Here's your Alactraz birding update:
- For a number of weeks now, an injured juvenile western gull has been living on the west side of the island, hobbling about near the old prison incinerator. When I first observed the individual, I thought he or she would surely starve or be killed by an angry adult, tired of the endless begging for food. Somehow the bird has endured and because of this very good fortune displayed the enfeebled gull, I've decided to name it 'Lucky'.
- Fellow western gulls respond to Lucky in the same way that the typical city dweller responds to a homeless person aggressively trying to hock copies of The Street Spirit. As he/she whines hoarsely and desperately pecks at their lower mandibles in an attempt to force them to regurgitate food, the mature birds shift their gaze, looking to the side or at the soil as they go about their business or walk fleetly away. They avoid looking Lucky in the eye as they evade or ignore.
- Curiously, the other western gulls almost never show an interest in harming Lucky. Once, I did see a gull try to deter Lucky's begging with violence, but another adult gull intervened, apparently to help the poor WEGU. I don't know whether the gull who intervened to aid Lucky was of any relation to him or her, but on the whole it struck me as a strange behavior for any western gull to display. These are not compassionate creatures.
- Several pairs of mallards have arrived on the island and from our observations over the last several days, these are some very sleepy ducks.
- The male falcon could be seen darting, diving and weaving inside a hostile mob of western gulls at around 4:30 this afternoon.

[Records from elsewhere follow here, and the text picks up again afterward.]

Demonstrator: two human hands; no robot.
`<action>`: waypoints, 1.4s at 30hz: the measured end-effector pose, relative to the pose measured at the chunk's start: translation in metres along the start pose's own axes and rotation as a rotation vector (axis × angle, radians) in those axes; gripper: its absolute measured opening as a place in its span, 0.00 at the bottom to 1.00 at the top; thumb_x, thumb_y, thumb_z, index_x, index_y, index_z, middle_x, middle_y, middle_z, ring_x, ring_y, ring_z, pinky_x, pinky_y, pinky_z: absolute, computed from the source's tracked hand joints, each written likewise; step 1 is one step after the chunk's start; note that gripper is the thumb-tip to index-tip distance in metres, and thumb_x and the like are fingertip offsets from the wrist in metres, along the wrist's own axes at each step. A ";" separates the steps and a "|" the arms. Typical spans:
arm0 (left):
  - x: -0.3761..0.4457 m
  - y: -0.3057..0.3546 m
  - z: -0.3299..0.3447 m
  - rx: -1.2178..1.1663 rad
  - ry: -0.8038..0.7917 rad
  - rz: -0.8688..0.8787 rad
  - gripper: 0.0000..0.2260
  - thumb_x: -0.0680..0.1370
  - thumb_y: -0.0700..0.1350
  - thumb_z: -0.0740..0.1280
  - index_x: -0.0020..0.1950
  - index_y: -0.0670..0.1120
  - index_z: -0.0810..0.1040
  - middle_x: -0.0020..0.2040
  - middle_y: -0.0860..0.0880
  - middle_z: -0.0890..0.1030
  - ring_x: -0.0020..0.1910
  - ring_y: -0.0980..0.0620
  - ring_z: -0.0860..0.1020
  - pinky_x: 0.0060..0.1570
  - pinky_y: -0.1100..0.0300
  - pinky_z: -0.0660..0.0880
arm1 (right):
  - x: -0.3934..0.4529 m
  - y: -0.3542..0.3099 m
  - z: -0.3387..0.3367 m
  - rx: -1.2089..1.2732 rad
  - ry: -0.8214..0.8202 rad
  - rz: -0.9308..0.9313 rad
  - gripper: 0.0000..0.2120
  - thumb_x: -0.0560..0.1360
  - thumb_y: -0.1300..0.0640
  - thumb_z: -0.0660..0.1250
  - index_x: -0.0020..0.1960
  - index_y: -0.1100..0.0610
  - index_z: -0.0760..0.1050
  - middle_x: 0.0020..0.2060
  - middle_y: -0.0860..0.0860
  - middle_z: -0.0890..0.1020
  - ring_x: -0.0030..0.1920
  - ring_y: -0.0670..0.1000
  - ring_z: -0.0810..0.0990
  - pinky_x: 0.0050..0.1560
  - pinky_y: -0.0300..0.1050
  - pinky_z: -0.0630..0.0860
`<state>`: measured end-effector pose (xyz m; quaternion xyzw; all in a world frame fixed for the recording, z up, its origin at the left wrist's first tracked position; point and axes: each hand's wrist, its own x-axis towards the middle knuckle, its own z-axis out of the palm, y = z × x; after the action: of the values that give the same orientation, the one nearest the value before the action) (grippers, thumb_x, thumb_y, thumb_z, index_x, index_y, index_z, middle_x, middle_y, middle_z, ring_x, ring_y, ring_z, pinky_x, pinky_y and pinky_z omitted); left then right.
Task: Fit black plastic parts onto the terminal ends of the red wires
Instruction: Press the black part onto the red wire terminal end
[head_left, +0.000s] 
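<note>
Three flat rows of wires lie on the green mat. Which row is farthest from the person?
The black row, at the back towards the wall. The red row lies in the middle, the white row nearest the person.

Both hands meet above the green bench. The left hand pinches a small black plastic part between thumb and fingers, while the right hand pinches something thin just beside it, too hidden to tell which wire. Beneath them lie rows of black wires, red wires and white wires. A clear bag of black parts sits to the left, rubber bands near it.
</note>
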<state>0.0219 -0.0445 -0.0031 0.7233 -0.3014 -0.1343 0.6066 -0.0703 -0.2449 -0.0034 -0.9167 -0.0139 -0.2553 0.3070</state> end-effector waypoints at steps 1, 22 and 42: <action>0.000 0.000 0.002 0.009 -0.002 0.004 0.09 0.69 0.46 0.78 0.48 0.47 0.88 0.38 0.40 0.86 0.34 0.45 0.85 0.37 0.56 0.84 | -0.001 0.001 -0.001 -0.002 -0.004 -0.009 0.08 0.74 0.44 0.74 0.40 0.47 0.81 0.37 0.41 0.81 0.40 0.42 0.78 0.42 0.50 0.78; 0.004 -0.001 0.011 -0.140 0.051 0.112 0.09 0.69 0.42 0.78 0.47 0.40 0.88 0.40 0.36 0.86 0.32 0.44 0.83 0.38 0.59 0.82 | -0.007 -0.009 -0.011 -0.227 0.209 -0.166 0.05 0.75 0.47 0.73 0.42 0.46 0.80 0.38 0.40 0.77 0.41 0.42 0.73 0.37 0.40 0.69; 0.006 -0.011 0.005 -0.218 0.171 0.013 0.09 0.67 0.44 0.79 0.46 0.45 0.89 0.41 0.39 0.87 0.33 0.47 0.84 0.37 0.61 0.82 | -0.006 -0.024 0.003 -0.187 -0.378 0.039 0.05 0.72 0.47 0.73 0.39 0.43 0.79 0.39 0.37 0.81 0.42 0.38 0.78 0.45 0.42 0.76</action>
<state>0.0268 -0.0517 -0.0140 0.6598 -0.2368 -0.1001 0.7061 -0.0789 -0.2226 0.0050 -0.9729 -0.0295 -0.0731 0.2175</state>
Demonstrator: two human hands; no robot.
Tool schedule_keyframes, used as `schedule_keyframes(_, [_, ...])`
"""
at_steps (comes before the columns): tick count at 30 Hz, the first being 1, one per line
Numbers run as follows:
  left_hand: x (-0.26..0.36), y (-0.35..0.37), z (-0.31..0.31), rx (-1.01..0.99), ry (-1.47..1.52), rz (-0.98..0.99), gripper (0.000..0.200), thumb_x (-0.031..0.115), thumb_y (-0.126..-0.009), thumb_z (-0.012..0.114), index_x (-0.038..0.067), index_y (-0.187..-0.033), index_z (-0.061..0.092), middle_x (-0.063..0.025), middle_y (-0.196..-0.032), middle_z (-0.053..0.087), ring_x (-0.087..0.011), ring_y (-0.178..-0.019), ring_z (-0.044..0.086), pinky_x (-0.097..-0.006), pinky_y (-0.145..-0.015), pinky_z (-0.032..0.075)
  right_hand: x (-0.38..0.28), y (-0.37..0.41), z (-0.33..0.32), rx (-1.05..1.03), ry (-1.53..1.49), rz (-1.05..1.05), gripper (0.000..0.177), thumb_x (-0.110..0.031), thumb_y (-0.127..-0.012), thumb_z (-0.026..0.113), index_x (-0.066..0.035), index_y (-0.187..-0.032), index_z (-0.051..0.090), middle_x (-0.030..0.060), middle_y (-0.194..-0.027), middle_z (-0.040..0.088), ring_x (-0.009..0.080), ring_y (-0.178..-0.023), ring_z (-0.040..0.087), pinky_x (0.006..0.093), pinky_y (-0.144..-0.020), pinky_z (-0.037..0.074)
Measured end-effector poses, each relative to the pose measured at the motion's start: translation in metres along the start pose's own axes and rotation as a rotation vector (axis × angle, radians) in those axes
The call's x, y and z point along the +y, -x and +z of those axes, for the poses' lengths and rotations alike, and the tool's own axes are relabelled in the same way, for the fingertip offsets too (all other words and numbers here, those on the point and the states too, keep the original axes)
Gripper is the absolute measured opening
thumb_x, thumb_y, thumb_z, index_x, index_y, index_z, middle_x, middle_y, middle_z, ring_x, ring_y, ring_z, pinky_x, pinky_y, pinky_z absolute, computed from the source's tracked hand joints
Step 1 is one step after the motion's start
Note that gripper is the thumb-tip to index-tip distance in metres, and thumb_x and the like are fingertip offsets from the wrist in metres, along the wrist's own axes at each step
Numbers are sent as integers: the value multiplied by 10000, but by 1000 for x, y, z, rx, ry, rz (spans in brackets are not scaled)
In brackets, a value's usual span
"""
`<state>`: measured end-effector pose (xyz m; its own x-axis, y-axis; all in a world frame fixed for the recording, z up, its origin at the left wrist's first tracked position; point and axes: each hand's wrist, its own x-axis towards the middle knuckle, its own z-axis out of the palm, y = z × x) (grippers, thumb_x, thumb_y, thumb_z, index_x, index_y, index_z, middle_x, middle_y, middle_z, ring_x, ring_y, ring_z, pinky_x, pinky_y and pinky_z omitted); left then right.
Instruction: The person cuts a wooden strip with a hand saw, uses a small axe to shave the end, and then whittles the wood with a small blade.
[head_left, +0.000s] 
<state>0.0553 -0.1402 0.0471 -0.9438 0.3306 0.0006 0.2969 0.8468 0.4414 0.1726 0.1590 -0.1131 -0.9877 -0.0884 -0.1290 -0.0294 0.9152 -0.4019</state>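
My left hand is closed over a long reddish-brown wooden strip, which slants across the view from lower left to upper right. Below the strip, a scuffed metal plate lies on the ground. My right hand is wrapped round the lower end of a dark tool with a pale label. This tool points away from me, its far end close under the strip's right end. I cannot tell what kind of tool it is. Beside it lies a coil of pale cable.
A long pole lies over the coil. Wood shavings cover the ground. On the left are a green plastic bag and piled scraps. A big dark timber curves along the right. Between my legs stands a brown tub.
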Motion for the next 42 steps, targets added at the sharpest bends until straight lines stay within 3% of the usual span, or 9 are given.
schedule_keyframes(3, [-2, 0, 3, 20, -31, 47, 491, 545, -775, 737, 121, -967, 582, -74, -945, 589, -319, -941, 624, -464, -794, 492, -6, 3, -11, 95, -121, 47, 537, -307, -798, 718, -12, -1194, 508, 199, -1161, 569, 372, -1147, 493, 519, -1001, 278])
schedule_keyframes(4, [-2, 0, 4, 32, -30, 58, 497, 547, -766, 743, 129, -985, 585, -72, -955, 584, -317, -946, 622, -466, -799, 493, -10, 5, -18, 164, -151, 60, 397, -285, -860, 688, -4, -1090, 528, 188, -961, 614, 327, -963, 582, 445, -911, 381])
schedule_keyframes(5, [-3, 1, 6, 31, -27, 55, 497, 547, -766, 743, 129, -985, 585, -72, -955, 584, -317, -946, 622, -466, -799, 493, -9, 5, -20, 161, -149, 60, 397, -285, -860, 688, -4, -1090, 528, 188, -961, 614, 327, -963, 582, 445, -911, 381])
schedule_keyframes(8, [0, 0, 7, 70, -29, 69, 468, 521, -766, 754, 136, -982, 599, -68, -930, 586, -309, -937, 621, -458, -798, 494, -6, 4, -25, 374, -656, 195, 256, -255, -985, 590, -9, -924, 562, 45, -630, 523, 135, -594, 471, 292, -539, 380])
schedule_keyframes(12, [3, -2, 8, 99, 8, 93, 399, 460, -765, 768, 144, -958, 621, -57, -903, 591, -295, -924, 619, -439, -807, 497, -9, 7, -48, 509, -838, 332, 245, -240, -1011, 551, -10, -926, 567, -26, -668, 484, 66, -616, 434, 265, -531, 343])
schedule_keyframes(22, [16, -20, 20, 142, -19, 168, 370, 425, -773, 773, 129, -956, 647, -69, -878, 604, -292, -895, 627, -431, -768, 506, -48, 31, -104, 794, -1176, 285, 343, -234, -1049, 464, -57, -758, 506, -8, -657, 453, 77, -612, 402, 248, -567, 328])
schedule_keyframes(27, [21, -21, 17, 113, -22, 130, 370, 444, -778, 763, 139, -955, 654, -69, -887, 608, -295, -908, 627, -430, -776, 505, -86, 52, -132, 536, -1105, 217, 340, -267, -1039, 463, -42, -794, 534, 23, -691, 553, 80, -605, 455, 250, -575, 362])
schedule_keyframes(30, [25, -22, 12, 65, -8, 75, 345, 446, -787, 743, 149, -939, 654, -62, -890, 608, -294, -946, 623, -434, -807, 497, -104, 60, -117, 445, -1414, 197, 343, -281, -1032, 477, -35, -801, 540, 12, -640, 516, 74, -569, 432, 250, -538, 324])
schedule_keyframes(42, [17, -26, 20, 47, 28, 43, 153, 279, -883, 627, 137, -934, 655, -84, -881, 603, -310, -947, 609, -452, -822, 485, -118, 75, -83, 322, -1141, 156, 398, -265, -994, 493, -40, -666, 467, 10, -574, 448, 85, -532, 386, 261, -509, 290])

Eventually it squirmed away and perched on the lighthouse.
- The female falcon has adopted a fairly predictable daily routine. More mornings than not, she perches on the water tower's railings facing west. When afternoon comes around, she moves to the other side and faces east. This may indicate a preference to face away from the sun, perhaps because direct sunlight interferes with her ability to perceive her surroundings or assess her prey.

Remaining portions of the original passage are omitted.